*Work instruction*: The full listing below should be printed word for word.
▬▬▬▬▬▬
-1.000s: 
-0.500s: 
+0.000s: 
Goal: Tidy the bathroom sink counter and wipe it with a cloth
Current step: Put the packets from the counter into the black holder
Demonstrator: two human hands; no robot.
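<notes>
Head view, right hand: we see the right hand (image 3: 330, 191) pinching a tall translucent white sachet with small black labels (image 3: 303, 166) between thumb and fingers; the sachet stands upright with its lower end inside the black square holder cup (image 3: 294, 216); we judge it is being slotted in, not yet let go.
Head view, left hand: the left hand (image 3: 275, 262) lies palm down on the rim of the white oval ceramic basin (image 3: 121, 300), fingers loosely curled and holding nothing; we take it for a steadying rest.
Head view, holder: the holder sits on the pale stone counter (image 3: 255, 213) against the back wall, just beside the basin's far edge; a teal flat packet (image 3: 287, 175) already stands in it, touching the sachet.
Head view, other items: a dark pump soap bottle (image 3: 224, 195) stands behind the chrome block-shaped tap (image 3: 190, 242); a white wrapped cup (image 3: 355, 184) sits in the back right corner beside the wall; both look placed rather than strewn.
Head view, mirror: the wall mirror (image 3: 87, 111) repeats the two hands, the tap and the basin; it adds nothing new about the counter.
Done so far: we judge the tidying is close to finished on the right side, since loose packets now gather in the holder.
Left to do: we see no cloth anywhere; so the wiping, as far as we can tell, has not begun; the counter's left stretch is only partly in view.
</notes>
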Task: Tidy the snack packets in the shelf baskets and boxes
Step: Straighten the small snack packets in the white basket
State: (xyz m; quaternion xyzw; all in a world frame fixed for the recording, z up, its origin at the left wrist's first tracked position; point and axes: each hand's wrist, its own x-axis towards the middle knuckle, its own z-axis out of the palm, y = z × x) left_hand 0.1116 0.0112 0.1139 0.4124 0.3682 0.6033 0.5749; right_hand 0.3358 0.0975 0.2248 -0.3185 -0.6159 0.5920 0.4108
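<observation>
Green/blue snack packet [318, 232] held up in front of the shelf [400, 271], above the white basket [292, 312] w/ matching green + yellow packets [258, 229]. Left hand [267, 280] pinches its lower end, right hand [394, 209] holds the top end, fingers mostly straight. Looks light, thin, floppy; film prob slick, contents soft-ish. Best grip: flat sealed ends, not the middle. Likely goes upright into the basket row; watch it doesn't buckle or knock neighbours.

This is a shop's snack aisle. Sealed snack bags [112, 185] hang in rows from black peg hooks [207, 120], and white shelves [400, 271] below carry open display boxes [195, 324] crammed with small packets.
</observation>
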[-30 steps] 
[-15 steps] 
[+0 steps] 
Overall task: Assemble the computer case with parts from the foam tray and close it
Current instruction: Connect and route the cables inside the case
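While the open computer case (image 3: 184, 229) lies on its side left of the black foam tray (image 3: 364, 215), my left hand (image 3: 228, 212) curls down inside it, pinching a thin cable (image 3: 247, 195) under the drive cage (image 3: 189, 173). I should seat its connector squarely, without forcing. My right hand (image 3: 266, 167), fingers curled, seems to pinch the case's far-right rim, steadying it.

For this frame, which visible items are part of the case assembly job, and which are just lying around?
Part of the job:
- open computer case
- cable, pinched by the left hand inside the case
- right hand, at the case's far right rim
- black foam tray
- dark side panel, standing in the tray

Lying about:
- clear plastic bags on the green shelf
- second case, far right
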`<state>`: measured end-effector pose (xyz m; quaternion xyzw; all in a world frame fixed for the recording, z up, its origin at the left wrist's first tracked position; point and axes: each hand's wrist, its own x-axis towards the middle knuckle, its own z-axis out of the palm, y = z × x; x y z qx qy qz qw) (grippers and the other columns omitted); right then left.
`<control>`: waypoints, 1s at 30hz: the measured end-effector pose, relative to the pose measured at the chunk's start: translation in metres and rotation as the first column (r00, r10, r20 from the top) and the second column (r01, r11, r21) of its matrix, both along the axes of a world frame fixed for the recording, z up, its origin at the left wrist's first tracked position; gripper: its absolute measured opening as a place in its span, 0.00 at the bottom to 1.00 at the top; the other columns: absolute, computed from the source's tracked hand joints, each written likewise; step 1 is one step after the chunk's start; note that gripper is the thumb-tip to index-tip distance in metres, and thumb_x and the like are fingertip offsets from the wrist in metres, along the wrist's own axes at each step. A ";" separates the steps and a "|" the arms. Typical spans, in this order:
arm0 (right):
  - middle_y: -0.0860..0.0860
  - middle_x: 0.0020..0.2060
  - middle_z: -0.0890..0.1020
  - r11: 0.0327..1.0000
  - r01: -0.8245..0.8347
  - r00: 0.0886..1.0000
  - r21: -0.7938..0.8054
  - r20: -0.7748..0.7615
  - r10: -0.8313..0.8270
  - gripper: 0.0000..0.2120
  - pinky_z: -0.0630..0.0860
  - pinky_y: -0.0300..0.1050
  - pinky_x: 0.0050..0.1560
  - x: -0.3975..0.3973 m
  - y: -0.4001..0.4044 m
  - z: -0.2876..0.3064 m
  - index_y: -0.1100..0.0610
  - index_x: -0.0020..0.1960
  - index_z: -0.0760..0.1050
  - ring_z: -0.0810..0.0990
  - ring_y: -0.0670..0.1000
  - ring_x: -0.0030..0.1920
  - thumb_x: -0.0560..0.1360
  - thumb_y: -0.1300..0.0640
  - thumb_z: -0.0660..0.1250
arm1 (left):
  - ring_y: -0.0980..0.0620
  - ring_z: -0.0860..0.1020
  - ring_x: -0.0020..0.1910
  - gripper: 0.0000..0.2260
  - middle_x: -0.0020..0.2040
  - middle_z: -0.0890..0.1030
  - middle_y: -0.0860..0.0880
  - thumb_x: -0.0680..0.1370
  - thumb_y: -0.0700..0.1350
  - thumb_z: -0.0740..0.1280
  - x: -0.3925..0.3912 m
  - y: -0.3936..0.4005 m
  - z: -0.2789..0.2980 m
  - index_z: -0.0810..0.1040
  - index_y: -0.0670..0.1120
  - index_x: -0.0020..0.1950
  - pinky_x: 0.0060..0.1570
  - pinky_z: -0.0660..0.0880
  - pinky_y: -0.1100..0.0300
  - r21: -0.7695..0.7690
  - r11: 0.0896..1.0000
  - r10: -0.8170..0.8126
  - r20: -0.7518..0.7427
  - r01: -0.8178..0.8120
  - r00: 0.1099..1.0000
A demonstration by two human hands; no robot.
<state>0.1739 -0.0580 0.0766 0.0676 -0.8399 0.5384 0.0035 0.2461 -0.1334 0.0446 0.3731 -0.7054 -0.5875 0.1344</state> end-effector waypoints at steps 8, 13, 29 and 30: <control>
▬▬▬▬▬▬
*Written solution*:
-1.000s: 
-0.500s: 
+0.000s: 
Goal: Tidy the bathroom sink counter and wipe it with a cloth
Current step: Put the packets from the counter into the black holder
Demonstrator: two human hands; no robot.
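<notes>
Head view, right hand: we see the right hand (image 3: 330, 191) pinching a tall translucent white sachet with small black labels (image 3: 303, 166) between thumb and fingers; the sachet stands upright with its lower end inside the black square holder cup (image 3: 294, 216); we judge it is being slotted in, not yet let go.
Head view, left hand: the left hand (image 3: 275, 262) lies palm down on the rim of the white oval ceramic basin (image 3: 121, 300), fingers loosely curled and holding nothing; we take it for a steadying rest.
Head view, holder: the holder sits on the pale stone counter (image 3: 255, 213) against the back wall, just beside the basin's far edge; a teal flat packet (image 3: 287, 175) already stands in it, touching the sachet.
Head view, other items: a dark pump soap bottle (image 3: 224, 195) stands behind the chrome block-shaped tap (image 3: 190, 242); a white wrapped cup (image 3: 355, 184) sits in the back right corner beside the wall; both look placed rather than strewn.
Head view, mirror: the wall mirror (image 3: 87, 111) repeats the two hands, the tap and the basin; it adds nothing new about the counter.
Done so far: we judge the tidying is close to finished on the right side, since loose packets now gather in the holder.
Left to do: we see no cloth anywhere; so the wiping, as far as we can tell, has not begun; the counter's left stretch is only partly in view.
</notes>
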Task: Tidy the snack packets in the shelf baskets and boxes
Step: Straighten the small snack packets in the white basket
State: (xyz m; quaternion xyzw; all in a world frame fixed for the recording, z up, its origin at the left wrist's first tracked position; point and axes: each hand's wrist, its own x-axis towards the middle knuckle, its own z-axis out of the palm, y = z × x) left_hand 0.1116 0.0112 0.1139 0.4124 0.3682 0.6033 0.5749; right_hand 0.3358 0.0975 0.2248 -0.3185 -0.6159 0.5920 0.4108
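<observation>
Green/blue snack packet [318, 232] held up in front of the shelf [400, 271], above the white basket [292, 312] w/ matching green + yellow packets [258, 229]. Left hand [267, 280] pinches its lower end, right hand [394, 209] holds the top end, fingers mostly straight. Looks light, thin, floppy; film prob slick, contents soft-ish. Best grip: flat sealed ends, not the middle. Likely goes upright into the basket row; watch it doesn't buckle or knock neighbours.

This is a shop's snack aisle. Sealed snack bags [112, 185] hang in rows from black peg hooks [207, 120], and white shelves [400, 271] below carry open display boxes [195, 324] crammed with small packets.
</observation>
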[-30 steps] 
[-15 steps] 
[+0 steps] 
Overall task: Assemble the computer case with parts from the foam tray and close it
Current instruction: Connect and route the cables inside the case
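While the open computer case (image 3: 184, 229) lies on its side left of the black foam tray (image 3: 364, 215), my left hand (image 3: 228, 212) curls down inside it, pinching a thin cable (image 3: 247, 195) under the drive cage (image 3: 189, 173). I should seat its connector squarely, without forcing. My right hand (image 3: 266, 167), fingers curled, seems to pinch the case's far-right rim, steadying it.

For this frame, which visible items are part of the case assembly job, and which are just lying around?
Part of the job:
- open computer case
- cable, pinched by the left hand inside the case
- right hand, at the case's far right rim
- black foam tray
- dark side panel, standing in the tray

Lying about:
- clear plastic bags on the green shelf
- second case, far right
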`<state>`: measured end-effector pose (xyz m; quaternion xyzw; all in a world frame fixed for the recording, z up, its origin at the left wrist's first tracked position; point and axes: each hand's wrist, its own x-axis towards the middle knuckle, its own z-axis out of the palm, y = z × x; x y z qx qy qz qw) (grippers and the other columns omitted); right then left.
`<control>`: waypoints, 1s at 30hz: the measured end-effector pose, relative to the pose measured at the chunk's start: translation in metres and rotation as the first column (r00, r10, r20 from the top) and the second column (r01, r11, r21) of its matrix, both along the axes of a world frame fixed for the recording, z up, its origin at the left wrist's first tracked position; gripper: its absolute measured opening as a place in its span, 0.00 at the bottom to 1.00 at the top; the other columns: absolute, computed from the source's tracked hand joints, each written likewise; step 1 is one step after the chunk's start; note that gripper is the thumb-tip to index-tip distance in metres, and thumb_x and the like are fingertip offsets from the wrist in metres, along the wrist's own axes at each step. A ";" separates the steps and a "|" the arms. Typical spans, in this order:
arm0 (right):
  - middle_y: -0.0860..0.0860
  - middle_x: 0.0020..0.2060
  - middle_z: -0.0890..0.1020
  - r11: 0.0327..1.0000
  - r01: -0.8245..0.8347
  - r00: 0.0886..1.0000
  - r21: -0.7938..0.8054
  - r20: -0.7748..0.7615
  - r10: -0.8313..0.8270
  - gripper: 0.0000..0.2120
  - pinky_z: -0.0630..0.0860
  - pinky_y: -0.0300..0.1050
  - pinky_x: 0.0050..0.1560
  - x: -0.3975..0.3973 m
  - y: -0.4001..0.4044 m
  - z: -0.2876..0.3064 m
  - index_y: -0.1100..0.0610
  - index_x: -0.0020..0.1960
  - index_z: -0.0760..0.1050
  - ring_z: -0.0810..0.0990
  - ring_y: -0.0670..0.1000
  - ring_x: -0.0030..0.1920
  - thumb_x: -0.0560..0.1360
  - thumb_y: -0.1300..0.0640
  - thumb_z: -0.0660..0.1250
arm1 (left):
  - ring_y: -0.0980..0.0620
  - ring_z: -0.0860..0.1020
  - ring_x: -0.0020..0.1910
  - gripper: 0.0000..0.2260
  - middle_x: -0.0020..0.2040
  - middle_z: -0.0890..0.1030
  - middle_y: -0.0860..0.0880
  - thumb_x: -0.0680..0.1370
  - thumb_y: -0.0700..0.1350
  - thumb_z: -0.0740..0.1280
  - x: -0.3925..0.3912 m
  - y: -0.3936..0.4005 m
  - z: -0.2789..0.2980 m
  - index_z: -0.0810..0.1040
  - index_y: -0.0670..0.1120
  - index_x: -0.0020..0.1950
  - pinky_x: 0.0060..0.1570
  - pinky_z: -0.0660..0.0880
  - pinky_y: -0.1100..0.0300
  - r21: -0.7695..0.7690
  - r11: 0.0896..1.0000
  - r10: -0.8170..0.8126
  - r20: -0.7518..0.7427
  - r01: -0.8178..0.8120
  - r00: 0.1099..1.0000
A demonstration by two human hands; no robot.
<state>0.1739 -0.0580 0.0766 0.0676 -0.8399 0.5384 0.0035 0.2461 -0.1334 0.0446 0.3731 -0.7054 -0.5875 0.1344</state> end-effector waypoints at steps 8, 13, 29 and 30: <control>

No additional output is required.